## WHAT YOU NEED TO DO
Write the listing below again, word for word.

## DATA EXTRACT

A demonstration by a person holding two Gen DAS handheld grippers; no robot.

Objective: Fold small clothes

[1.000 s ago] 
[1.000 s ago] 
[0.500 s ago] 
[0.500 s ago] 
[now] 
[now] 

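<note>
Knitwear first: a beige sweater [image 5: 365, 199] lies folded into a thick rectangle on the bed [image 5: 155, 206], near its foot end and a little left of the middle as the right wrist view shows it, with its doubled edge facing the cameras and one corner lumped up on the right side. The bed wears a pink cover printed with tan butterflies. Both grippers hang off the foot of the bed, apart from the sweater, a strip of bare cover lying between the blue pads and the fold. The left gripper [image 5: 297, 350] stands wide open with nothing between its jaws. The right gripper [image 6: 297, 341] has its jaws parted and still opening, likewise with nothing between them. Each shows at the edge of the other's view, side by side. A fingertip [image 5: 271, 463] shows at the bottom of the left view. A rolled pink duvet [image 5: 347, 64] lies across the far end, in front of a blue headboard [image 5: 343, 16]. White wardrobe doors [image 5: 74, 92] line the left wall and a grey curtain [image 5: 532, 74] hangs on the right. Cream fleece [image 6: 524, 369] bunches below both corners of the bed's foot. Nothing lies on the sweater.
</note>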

## EXERCISE SOLUTION
A demonstration by a person holding two Gen DAS handheld grippers; no robot.

Objective: Fold small clothes

[1.000 s ago] 
[1.000 s ago] 
[0.500 s ago] 
[0.500 s ago] 
[now] 
[now] 

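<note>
Knitwear first: a beige sweater [image 5: 365, 199] lies folded into a thick rectangle on the bed [image 5: 155, 206], near its foot end and a little left of the middle as the right wrist view shows it, with its doubled edge facing the cameras and one corner lumped up on the right side. The bed wears a pink cover printed with tan butterflies. Both grippers hang off the foot of the bed, apart from the sweater, a strip of bare cover lying between the blue pads and the fold. The left gripper [image 5: 297, 350] stands wide open with nothing between its jaws. The right gripper [image 6: 297, 341] has its jaws parted and still opening, likewise with nothing between them. Each shows at the edge of the other's view, side by side. A fingertip [image 5: 271, 463] shows at the bottom of the left view. A rolled pink duvet [image 5: 347, 64] lies across the far end, in front of a blue headboard [image 5: 343, 16]. White wardrobe doors [image 5: 74, 92] line the left wall and a grey curtain [image 5: 532, 74] hangs on the right. Cream fleece [image 6: 524, 369] bunches below both corners of the bed's foot. Nothing lies on the sweater.
</note>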

The answer given is complete.